Подкрепился основательно земляникой, двинулся дальше. Не буду врать — ноша не сделалась легче.

Банка словно наполнялась свинцом. Не я ее опускал на землю — она, когда хотела, сама выскальзывала из рук. И еще меня донимала жажда — напрасно, видать, я глотнул рассолу. В голове появились всякие нехорошие мысли. Для чего дяде Андрису целая посудина с этой бурдой? Не слить ли немного? Хотя бы шестую часть: ведь за нее я заплатил своей собственной копейкой. Все полегче будет.

Присел над банкой, снял крышку. Поверху плавал жир.

Неподалеку на стволе дерева прилежно заработал дятел. Стало стыдно. Надел крышку, крепко прижал…

Я шагал по узкой ухабистой лесной дороге, то и дело наступая на сухие шишки. Странное дело: раньше я их не замечал, а теперь каждая из них норовит побольнее впиться в пятку. Выбитая повозками колея виляла среди вековых елей. Здесь было тенисто и прохладно, только изредка попадались солнечные пятна и узкие яркие полоски света.

Эх, кружку бы чистой прохладной водицы! Сколько ее у нас во дворе — целый колодец. А я не ценил. Напьюсь — и остатки на землю без всякого сожаления. А сейчас бы пил, пил безостановочно, до последней капли.

Я твердо решил больше не отдыхать, не поддаваться никаким искушениям. Жажда — ну и что? Верблюд вон сколько может шагать через пустыню без глотка воды, а тут всего каких-нибудь семь верст осталось. Да где там семь — уже большая часть пути позади. Ну, шире шаг!

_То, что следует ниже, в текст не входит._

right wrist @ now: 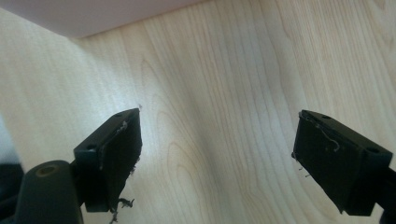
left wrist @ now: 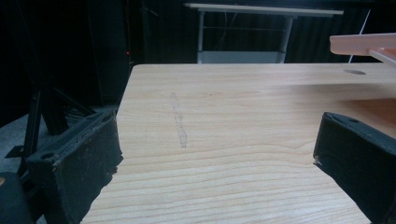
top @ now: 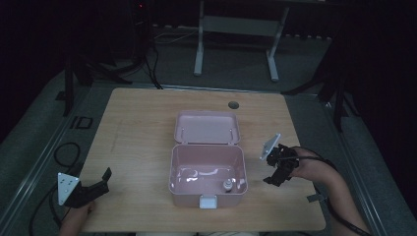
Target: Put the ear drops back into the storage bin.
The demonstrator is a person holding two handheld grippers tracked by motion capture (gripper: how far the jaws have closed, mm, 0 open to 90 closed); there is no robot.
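Observation:
A pink plastic box (top: 207, 172) stands open in the middle of the wooden table (top: 137, 132), its lid (top: 207, 127) laid back behind it. A small grey object (top: 227, 185) lies inside near the front right corner. A white latch (top: 208, 201) hangs on the front wall. My left gripper (top: 101, 183) rests at the table's front left, open, nothing between its jaws. My right gripper (top: 276, 173) hovers just right of the box, pointing down at bare wood, open and empty. The box's edge (left wrist: 364, 44) shows at the upper right of the left gripper view, and its wall (right wrist: 93, 14) tops the right gripper view.
A round cable hole (top: 233, 104) sits near the table's far edge. Beyond the table, a white-legged desk frame (top: 236, 44) stands on dark floor. Cables (top: 64, 152) lie on the floor to the left. Bare wood stretches left of the box.

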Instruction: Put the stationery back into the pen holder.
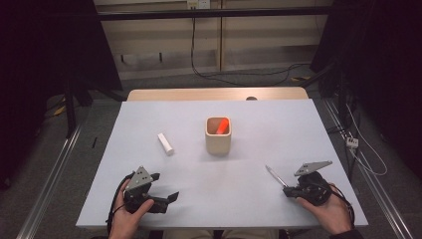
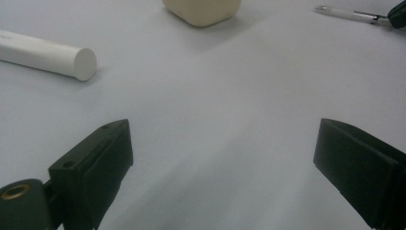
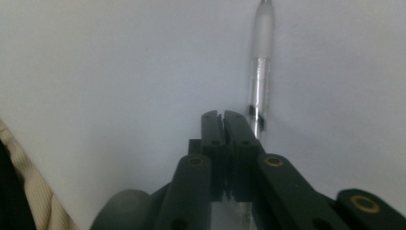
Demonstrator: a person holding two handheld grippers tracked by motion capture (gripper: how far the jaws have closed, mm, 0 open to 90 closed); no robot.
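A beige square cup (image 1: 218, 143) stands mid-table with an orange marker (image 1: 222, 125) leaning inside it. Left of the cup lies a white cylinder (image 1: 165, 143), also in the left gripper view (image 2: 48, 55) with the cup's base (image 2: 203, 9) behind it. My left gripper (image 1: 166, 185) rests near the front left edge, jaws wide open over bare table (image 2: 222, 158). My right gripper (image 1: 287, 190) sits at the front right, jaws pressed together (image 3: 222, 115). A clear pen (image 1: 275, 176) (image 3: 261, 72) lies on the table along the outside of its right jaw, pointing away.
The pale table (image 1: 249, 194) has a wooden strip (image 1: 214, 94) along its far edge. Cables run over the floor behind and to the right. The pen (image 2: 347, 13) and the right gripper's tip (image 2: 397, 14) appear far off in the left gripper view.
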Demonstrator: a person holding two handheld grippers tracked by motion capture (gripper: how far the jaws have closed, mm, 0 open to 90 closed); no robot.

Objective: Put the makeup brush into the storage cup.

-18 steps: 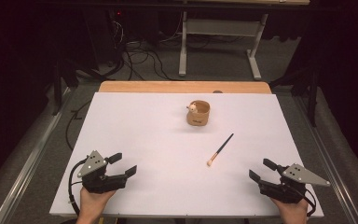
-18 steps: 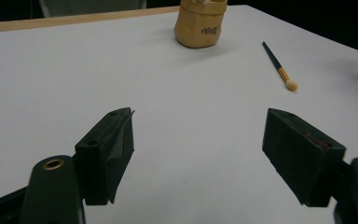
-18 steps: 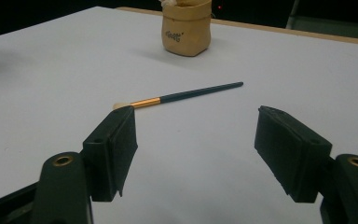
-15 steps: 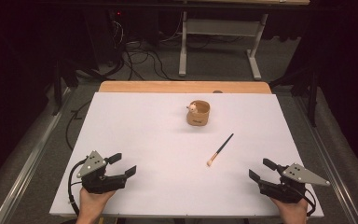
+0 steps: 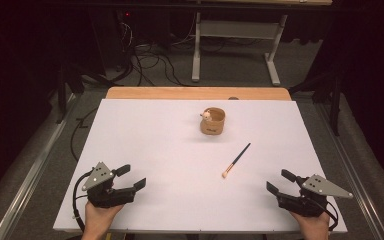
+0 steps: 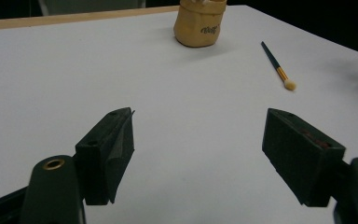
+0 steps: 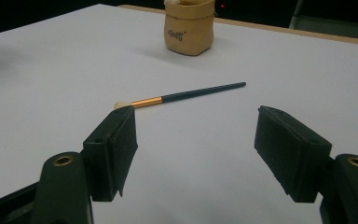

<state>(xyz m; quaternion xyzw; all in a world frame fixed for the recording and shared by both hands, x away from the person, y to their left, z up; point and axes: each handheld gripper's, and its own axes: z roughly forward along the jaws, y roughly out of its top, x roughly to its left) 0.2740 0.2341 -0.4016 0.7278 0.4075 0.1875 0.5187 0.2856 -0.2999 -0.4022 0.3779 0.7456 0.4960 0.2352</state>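
Both grippers low at the near edge of the white desk (image 5: 145, 130), jaws spread wide, nothing held. Left gripper (image 5: 131, 178) at 7 o'clock, right gripper (image 5: 280, 182) at 5 o'clock. Brush (image 5: 236, 160) lies flat just right of centre, pale bristle tip toward the near edge, nearest the right gripper. Tan pouch (image 5: 213, 121) stands upright at 12 o'clock from the brush, apart from it.
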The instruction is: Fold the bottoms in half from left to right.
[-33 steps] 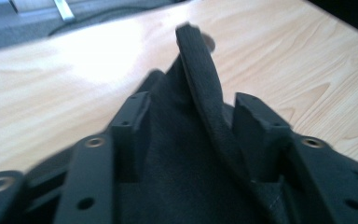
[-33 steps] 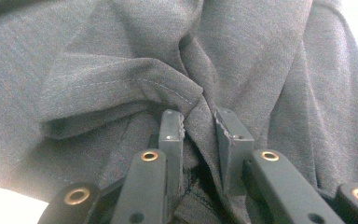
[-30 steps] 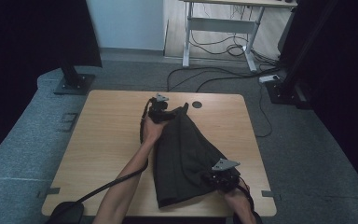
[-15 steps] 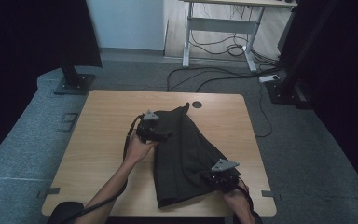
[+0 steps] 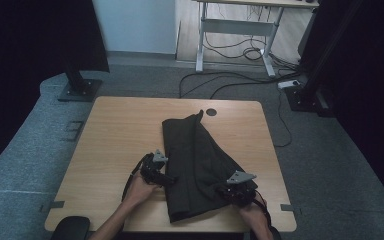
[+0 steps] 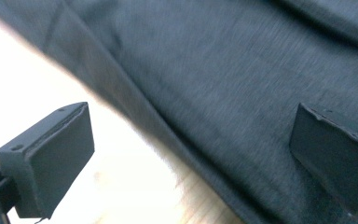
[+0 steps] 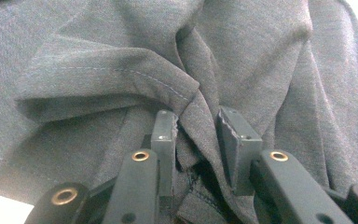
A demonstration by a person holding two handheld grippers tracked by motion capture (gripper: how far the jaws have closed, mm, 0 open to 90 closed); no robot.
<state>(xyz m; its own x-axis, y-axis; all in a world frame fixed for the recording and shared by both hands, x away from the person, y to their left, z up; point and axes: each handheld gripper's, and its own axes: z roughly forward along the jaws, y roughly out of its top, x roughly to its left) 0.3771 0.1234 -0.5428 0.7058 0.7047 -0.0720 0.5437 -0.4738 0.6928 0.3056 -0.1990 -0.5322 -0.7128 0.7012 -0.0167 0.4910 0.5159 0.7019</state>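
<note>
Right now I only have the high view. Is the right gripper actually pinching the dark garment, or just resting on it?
Observer: Pinching. In the right gripper view, the right gripper has a bunched fold of the dark garment between its jaws.
Operator: Left one?
Observer: The left gripper is open, jaws wide apart, nothing between them.
Operator: Where's it sitting?
Observer: At the garment's edge: one jaw over the bare table, the other over cloth.

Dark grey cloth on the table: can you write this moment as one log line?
dark grey folded fabric garment flat on light wooden table | left gripper open at its left edge | right gripper shut on a fold
</note>
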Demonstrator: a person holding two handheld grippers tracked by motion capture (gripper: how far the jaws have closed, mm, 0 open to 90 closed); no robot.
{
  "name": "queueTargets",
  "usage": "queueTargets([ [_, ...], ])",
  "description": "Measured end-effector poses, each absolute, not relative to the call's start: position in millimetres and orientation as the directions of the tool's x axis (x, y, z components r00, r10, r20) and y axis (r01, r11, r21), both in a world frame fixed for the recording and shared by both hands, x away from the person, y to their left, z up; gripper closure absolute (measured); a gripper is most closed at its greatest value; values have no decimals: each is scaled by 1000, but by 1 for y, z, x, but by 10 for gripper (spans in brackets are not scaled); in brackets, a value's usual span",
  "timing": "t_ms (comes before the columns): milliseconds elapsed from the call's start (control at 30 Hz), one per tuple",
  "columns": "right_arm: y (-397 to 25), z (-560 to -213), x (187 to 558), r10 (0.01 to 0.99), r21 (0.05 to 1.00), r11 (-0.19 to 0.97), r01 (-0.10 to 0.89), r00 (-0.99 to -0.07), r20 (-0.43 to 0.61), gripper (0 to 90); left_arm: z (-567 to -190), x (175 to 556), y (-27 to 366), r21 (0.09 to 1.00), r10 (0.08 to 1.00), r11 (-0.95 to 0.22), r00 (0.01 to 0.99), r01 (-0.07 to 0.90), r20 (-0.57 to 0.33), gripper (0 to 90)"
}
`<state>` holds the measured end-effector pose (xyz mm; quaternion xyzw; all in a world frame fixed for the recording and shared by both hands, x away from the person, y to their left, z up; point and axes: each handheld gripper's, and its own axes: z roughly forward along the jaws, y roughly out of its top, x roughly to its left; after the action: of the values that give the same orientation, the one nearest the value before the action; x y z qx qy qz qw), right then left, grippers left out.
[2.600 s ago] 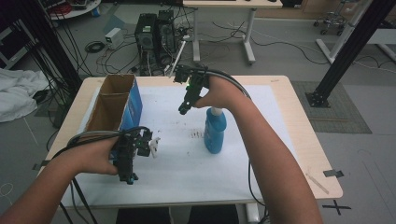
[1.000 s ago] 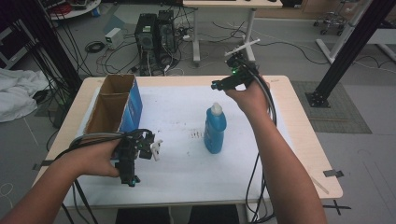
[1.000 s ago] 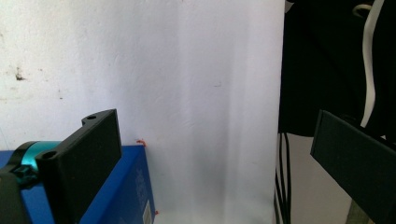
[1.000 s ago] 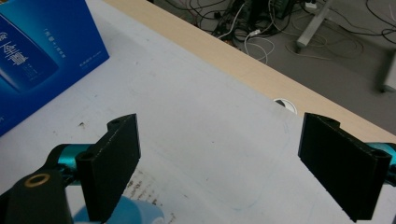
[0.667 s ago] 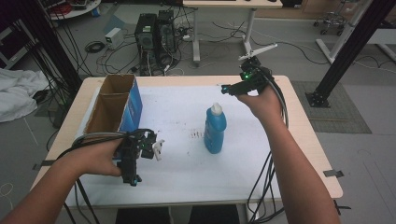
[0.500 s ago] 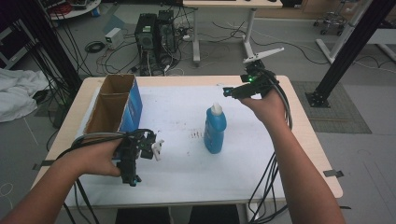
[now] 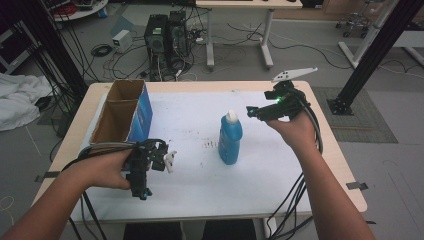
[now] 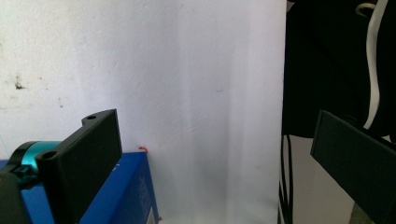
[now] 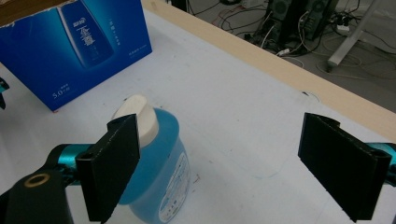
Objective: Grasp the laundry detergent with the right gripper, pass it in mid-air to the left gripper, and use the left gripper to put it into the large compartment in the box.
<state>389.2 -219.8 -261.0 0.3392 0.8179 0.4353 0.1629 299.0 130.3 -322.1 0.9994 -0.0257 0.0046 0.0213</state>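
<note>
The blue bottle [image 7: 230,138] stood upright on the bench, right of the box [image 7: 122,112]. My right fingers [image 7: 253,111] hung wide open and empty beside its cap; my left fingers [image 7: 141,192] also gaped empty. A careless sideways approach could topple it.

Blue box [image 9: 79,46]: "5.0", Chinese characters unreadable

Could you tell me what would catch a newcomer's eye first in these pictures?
Most likely the blue bottle with its white cap, standing upright near the middle of the white table cover. The right claw hangs open in the air just to its right, apart from it. At the table's left edge stands an open blue cardboard box, with the left claw held low in front of it.
</note>
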Motion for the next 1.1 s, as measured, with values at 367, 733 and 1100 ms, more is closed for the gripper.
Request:
queueTargets([
  [367,-232,-284,356,688,823,396,407,-725,27,120,-324,300,127,39,-63,-997,998,-63,8,19],
  [733,-236,-316,325,686,815,397,422,-727,42,120,-323,298,126,39,-70,-997,997,-71,11,19],
  [1100,-226,-345,314,688,794,414,446,-724,48,120,-321,297,125,43,-79,-996,997,-79,15,19],
])
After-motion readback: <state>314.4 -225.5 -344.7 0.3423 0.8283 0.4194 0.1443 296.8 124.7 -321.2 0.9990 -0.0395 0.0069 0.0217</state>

Ноги послушались, зато стала донимать боль в руках. Веревка все сильнее врезалась в сведенные судорогой пальцы.

Дальше по дороге ни реки, ни озера, ни даже болотца. Нечего было думать о том, чтобы хоть немного освежиться. Я пропотел насквозь. Рыбьи слезы, просачиваясь каким-то образом сквозь плотную бумажную прокладку под крышкой, капали на штаны. Вероятно, селедочный дух привлек оводов: они преследовали меня целым роем. Я отмахивался от них.

Деревья поредели. Все ближе опушка. Отсюда уже видны усадебные постройки. У самого большого здания — черепичная крыша, широкие окна с белыми рамами. Здесь живет хозяин. На южной стороне — фруктовый сад с беседкой, увитой диким виноградом. А неподалеку от сада, на краю хозяйского двора, приткнулся маленький бревенчатый домик, крытый толстым слоем тростника. Крыша поросла мхом, посреди стены подслеповатым глазком отсвечивает на солнце единственное оконце с треснутыми стеклами. В этом домишке и живет дядя Андрис.

Я облегченно вздохнул.

— Ну, теперь совсем близко, — произнес вслух, помахивая занемевшими пальцами.

Я семенил меленькими шажками, весь изогнувшись, словно кривобокий, откинув свободную руку в сторону наподобие крыла. Пройти больше десяти шагов без того, чтобы не опустить банку с рассолом и не сменить руку, было просто невозможно.